▸ What you will do:
Go through the entries below and give the number of lines that have the string "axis", and only that.

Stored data
BEGIN

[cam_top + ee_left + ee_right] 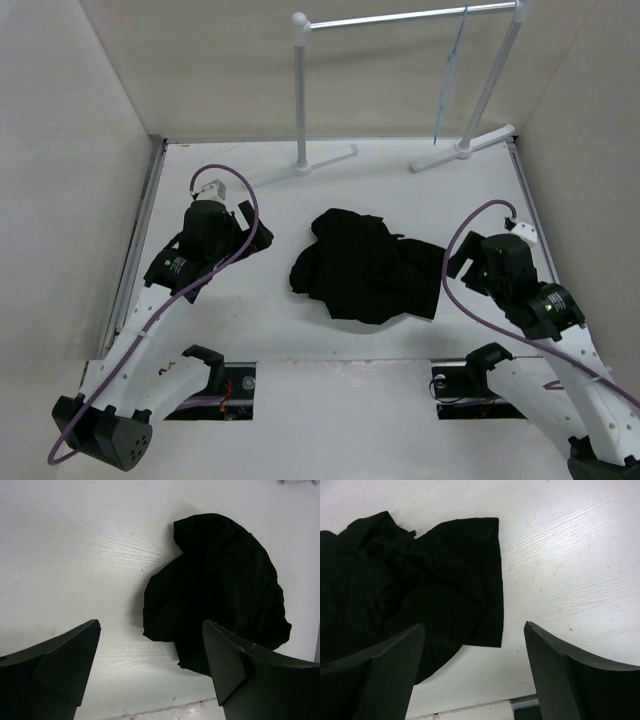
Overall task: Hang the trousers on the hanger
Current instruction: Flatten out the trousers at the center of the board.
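Note:
The black trousers [370,265] lie crumpled in a heap at the middle of the white table. They also show in the left wrist view [220,585] and in the right wrist view [410,590]. The pale-blue wire hanger [450,75] hangs from the rail of the white rack at the back right, seen edge-on. My left gripper [250,228] is open and empty, left of the heap, and it also shows in the left wrist view [150,667]. My right gripper [462,262] is open and empty, just right of the heap, and it also shows in the right wrist view [475,670].
The white tubular garment rack [400,20] stands at the back of the table on two posts with feet [325,160]. White walls enclose the table on the left, back and right. The table's front edge [340,362] runs just before the arm bases.

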`<state>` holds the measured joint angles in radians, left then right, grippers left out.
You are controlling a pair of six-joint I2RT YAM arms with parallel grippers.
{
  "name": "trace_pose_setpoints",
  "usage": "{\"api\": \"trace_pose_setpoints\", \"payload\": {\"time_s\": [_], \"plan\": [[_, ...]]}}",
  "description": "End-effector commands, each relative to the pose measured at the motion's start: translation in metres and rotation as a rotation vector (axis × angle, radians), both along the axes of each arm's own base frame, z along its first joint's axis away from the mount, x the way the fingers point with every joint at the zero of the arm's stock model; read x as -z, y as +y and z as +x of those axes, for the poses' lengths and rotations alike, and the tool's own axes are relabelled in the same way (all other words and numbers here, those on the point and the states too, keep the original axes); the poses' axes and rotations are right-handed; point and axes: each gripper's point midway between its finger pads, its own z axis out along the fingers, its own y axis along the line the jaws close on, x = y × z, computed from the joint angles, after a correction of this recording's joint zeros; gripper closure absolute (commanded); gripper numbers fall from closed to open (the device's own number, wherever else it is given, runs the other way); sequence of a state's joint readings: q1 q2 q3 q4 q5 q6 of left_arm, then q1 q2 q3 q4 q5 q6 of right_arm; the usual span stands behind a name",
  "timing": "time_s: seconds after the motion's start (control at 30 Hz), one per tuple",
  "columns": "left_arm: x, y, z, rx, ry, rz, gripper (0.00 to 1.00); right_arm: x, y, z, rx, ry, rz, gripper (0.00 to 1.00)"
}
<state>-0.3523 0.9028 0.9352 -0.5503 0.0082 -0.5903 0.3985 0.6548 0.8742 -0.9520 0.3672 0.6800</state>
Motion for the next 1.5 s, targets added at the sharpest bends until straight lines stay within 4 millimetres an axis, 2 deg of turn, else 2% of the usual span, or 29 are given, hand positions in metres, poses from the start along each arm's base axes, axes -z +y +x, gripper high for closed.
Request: {"api": "trace_pose_setpoints", "payload": {"time_s": [0.0,0.1,0.2,0.23,0.33,0.4,0.47,0.53,0.6,0.67,0.73,0.83,0.93,1.0,1.07,1.17,1.2,1.23,1.27,1.3,1.37,1.47], "plan": [[-0.002,-0.006,0.002,0.008,-0.013,-0.024,0.17,-0.019,0.004,0.007,-0.008,-0.080,0.035,0.16],[-0.003,-0.007,0.002,0.019,-0.026,-0.039,0.18,-0.021,0.004,0.004,-0.016,-0.089,0.051,0.29],[-0.001,-0.012,0.002,0.037,-0.044,-0.047,0.27,-0.021,0.005,0.003,-0.018,-0.089,0.059,0.46],[0.002,-0.015,0.001,0.047,-0.035,-0.045,0.35,-0.021,0.005,0.003,-0.019,-0.089,0.062,0.53],[0.012,-0.025,-0.001,0.082,-0.006,-0.030,0.75,-0.020,0.009,0.001,-0.027,-0.077,0.079,0.87],[0.023,-0.035,-0.003,0.115,0.020,-0.014,0.80,-0.010,0.014,0.002,-0.037,-0.040,0.091,0.95],[0.038,-0.046,-0.008,0.147,0.046,0.003,0.76,0.002,0.019,0.004,-0.032,-0.002,0.113,0.96],[0.057,-0.058,-0.015,0.179,0.090,0.014,0.62,0.013,0.029,0.009,-0.043,0.017,0.149,0.91],[0.074,-0.066,-0.021,0.196,0.136,0.019,0.50,0.019,0.042,0.015,-0.063,0.014,0.197,0.76],[0.089,-0.076,-0.026,0.221,0.166,0.018,0.41,0.026,0.055,0.017,-0.090,0.008,0.240,0.55],[0.098,-0.084,-0.026,0.231,0.180,0.013,0.34,0.036,0.061,0.016,-0.102,0.033,0.254,0.45],[0.107,-0.095,-0.020,0.237,0.183,0.004,0.31,0.061,0.065,0.012,-0.097,0.094,0.254,0.40],[0.119,-0.107,-0.011,0.243,0.196,-0.003,0.32,0.083,0.066,0.015,-0.094,0.137,0.228,0.39],[0.126,-0.114,-0.005,0.250,0.205,-0.005,0.37,0.088,0.071,0.025,-0.110,0.130,0.222,0.39],[0.133,-0.119,0.000,0.247,0.208,-0.007,0.47,0.092,0.078,0.038,-0.143,0.116,0.217,0.38],[0.139,-0.125,0.005,0.241,0.215,-0.023,0.64,0.112,0.086,0.058,-0.177,0.146,0.213,0.37],[0.140,-0.126,0.007,0.237,0.217,-0.029,0.69,0.118,0.089,0.063,-0.183,0.162,0.213,0.43],[0.140,-0.126,0.008,0.227,0.217,-0.040,0.76,0.120,0.090,0.068,-0.181,0.169,0.209,0.59],[0.138,-0.125,0.010,0.212,0.216,-0.056,0.82,0.115,0.091,0.072,-0.177,0.161,0.207,0.73],[0.132,-0.124,0.012,0.198,0.207,-0.072,0.85,0.105,0.090,0.077,-0.162,0.131,0.207,0.82],[0.111,-0.121,0.019,0.171,0.156,-0.109,0.89,0.074,0.092,0.084,-0.159,0.043,0.203,0.91],[0.055,-0.109,0.034,0.121,0.039,-0.180,0.91,0.022,0.092,0.080,-0.170,-0.039,0.184,0.95]]}}
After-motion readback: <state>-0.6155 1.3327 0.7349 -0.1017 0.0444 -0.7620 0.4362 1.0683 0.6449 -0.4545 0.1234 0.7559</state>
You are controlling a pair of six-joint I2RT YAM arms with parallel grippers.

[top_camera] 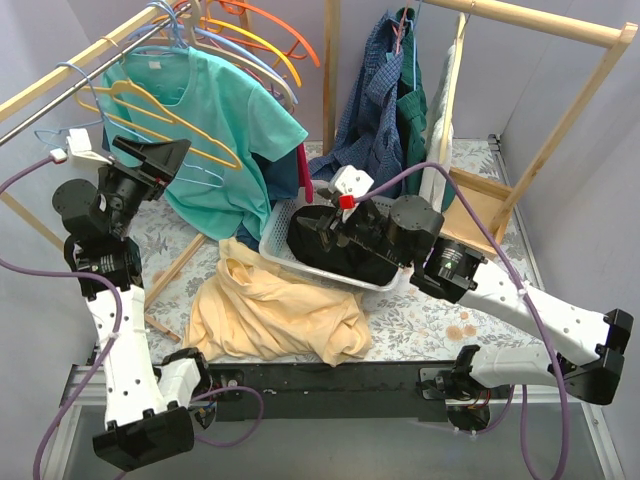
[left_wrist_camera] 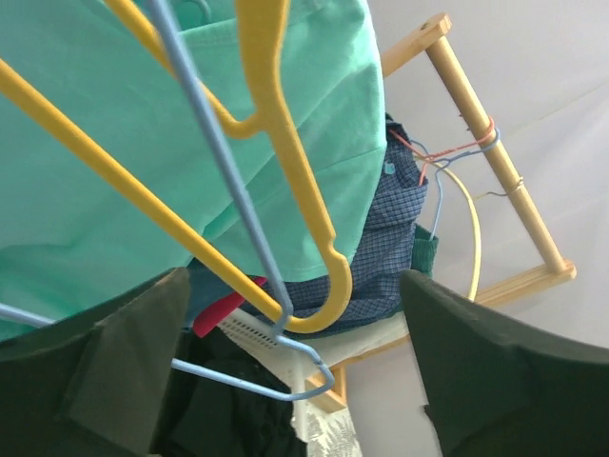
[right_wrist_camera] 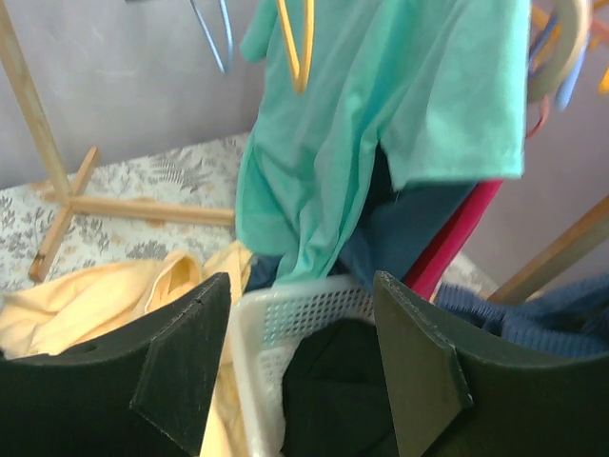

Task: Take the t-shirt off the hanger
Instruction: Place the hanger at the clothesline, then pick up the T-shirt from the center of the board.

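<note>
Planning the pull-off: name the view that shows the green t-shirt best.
Top external: nearly the whole t-shirt shows, collar to hem. Left wrist crops it to a patch behind hangers; right wrist shows only its lower part.

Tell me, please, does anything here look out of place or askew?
Yes. A yellow garment lies crumpled on the table beside the white basket, not in it. The teal t-shirt hangs lopsided, with a yellow hanger across its front.

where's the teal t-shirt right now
In the top view the teal t-shirt hangs at upper left with a yellow hanger in front of it, just right of the left gripper and above the white basket.
</note>
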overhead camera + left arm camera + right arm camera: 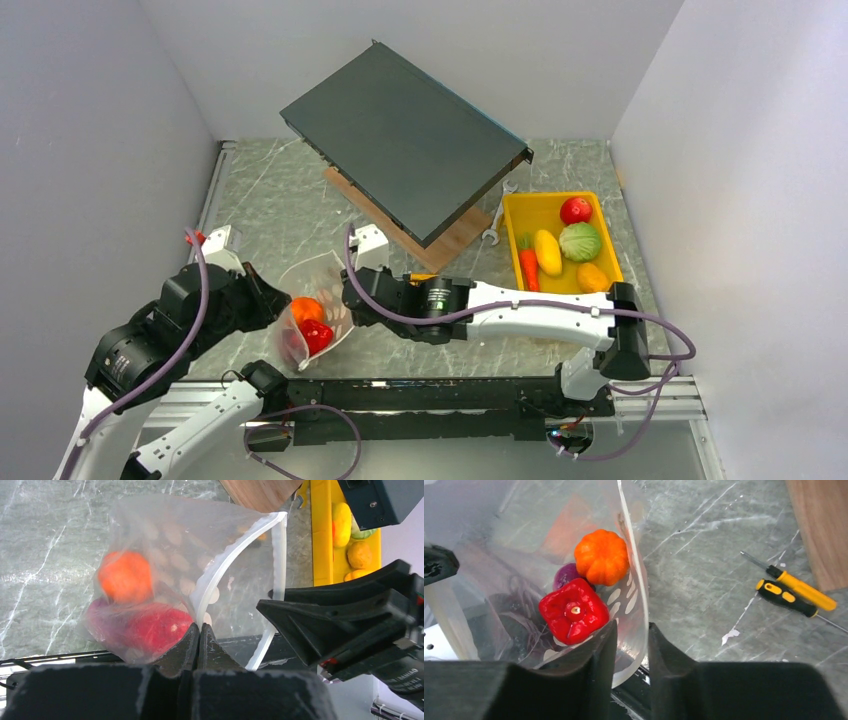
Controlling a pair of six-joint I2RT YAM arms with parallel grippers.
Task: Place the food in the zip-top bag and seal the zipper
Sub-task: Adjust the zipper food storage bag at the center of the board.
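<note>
Surface: a grey-green marbled tabletop (280, 200) with pale veins is carrying everything; white scuffs are showing on it in the right wrist view
Room: plain white walls (90, 120) are closing in the table on 3 sides
Back of table: a dark panel (405, 150) is leaning tilted on a wooden board (445, 248); a wrench (497, 228) is lying just beside the board
Right side: a yellow tray (512, 215) is holding a red piece (575, 210), a green cabbage (580, 242), a yellow piece (547, 252), a carrot (528, 266) and an orange piece (592, 277)
Zip-top bag (310, 280): sitting near the front edge between the 2 arms, mouth gaping; a red pepper (574, 611), an orange pumpkin-shaped piece (602, 562) and a purple piece (565, 576) are lying inside
Zipper (227, 562): hanging unsealed, curving along the open mouth
Left gripper (199, 632): pressing its jaws together on the zipper strip
Right gripper (631, 642): standing with its jaws a narrow gap apart, 1 on each side of the bag's wall
Loose tools: a yellow-handled screwdriver (804, 589) and a black-and-yellow screwdriver (785, 597) are lying side by side on the marble near the board
</note>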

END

▸ Output for this exercise:
2